Creates a named list mapping output line numbers to row indices in the terms DataFrame. Avoids repeated 'which(terms$out_line == ln)' scans.

Usage

build_line_index(terms)

Arguments

terms

Enriched terminal DataFrame.

Value

Named list where names are line numbers (as strings) and values are integer vectors of row indices.


Get Tab-Expanded Line Length

Description

Returns the display width of a line, with tabs expanded to 8-column stops.

Usage

code_width(line)

Arguments

line

A single line of text.

Value

Display width of the line.


Convert Tab-Expanded Column to Character Position

Description

R's getParseData() reports columns with tabs expanded to 8-column tab stops. This function converts such a column back to a character position for use with substring().

Usage

col_to_charpos(line, col)

Arguments

line

A single line of text.

col

Tab-expanded column position (1-based).

Value

Character position (1-based) in the string.


Collapse Multi-Line Calls (AST Version)

Description

Finds multi-line parenthesized groups (function calls, control flow conditions) that would fit on one line and collapses them by setting all tokens' 'out_line' to the opening line.

Usage

collapse_calls(terms, indent_str, line_limit = 80L)

Arguments

terms

Enriched terminal DataFrame.

indent_str

Indent string.

line_limit

Maximum line length.

Value

Updated DataFrame.


Compute Indent at a Column Position

Description

Walks tokens on a line up to a given column, tracking braces and parens exactly as compute_nesting does.
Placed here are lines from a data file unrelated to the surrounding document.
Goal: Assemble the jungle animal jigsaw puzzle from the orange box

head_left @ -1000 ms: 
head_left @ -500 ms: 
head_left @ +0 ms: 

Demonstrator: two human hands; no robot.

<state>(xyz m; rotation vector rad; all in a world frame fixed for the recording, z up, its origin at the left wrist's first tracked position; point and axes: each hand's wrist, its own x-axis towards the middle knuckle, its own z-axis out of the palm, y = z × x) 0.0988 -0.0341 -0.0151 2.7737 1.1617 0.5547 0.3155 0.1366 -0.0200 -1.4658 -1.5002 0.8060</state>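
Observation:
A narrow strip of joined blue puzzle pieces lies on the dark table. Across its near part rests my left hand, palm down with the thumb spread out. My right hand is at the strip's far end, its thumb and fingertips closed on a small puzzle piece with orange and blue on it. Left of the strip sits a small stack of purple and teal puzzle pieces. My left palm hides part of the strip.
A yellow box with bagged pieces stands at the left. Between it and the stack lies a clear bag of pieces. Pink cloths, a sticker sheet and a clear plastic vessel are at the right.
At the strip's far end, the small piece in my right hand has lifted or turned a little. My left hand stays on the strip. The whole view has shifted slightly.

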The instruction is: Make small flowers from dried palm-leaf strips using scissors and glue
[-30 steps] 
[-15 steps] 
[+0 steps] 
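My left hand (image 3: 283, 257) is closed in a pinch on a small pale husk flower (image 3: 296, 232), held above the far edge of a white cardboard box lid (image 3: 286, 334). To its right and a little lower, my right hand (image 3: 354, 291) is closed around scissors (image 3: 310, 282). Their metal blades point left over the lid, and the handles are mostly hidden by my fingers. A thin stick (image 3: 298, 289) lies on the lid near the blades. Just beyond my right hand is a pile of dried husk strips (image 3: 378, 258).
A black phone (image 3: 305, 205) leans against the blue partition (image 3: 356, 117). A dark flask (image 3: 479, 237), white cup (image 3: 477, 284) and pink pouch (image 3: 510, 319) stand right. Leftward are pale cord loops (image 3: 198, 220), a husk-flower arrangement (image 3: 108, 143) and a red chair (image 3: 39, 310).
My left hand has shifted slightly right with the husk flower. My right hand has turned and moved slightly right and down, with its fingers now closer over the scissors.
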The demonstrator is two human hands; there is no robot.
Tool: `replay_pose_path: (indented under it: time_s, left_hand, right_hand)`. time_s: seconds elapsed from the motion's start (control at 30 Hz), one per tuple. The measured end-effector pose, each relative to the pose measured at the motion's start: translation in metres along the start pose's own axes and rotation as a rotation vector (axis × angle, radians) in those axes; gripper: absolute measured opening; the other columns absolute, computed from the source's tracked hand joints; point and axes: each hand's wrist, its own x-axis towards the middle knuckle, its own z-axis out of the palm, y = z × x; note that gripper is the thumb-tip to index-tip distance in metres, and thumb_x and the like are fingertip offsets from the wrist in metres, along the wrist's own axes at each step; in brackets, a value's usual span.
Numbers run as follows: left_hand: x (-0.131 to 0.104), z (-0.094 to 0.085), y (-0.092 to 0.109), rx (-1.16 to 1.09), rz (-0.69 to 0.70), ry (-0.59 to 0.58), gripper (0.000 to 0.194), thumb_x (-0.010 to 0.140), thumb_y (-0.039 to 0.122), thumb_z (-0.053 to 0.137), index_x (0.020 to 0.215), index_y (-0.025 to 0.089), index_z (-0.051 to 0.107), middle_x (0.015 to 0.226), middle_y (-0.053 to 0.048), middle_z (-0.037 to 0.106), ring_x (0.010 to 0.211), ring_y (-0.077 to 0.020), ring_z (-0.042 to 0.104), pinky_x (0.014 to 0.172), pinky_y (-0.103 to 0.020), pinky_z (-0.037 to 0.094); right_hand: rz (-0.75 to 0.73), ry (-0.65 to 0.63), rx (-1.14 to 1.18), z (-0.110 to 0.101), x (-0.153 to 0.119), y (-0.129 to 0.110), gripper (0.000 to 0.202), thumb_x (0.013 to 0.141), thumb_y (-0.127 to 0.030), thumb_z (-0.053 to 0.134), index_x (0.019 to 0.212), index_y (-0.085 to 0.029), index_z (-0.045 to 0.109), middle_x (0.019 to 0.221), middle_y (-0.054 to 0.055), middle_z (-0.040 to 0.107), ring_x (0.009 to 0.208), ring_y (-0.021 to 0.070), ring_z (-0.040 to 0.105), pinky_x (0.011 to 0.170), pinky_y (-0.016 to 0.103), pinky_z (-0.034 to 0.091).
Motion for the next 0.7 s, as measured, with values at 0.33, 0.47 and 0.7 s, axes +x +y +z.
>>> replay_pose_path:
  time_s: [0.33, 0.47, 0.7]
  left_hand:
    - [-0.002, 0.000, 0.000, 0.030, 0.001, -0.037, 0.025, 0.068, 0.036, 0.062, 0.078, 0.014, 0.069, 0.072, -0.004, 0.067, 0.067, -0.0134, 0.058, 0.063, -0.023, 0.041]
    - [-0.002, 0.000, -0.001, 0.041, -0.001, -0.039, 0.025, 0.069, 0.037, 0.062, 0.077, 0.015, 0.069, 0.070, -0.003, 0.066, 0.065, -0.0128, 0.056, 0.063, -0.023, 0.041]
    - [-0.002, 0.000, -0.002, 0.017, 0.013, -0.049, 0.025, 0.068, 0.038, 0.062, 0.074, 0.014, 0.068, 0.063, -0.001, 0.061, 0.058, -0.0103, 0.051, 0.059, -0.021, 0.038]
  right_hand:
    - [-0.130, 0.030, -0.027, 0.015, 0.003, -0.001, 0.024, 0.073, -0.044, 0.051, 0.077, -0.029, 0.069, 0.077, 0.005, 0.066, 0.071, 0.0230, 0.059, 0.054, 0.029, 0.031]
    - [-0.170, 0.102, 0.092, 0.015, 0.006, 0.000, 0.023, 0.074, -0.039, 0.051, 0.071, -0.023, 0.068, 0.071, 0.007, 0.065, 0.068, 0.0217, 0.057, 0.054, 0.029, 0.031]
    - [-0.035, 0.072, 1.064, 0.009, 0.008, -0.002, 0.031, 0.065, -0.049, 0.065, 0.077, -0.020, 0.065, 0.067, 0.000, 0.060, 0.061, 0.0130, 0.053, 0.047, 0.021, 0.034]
Returns the indent level that a hypothetical continuation line would receive.

Usage

compute_indent_at_col(nesting, line_toks, line_num, break_col)

Arguments

nesting

Result from compute_nesting().

line_toks

Tokens on the line.

line_num

Line number.

break_col

Column position to stop at (inclusive).

Value

Integer indent level.


Compute Nesting Depth Per Line

Description

Shared function used by 'format_tokens' and wrap passes to compute identical depth-based indent levels from the parse tree.

Usage

compute_nesting(terminals, n_lines)

Arguments

terminals

Terminal token data frame from 'getParseData()', ordered by 'line1, col1'.

n_lines

Number of source lines.

Value

Named list with 'line_indent', 'line_end_brace', 'line_end_paren', 'line_end_pab' (all integer vectors of length 'n_lines').


Enrich Terminal Tokens for AST-Based Formatting

Description

Parses code and returns an enriched terminal-token DataFrame with per-token nesting state and output metadata. This is the foundation of the parse-once architecture: parse once, enrich once, transform the DataFrame through all passes, serialize to text once at the end.

Usage

enrich_terminals(pd, orig_lines)

Arguments

pd

Parse data from 'getParseData()'.

orig_lines

Original source lines (split by newline).

Value

Enriched terminal-token DataFrame with added columns: 'out_line', 'out_order', 'out_text', 'brace_depth', 'paren_depth', 'pab', 'nesting_level'.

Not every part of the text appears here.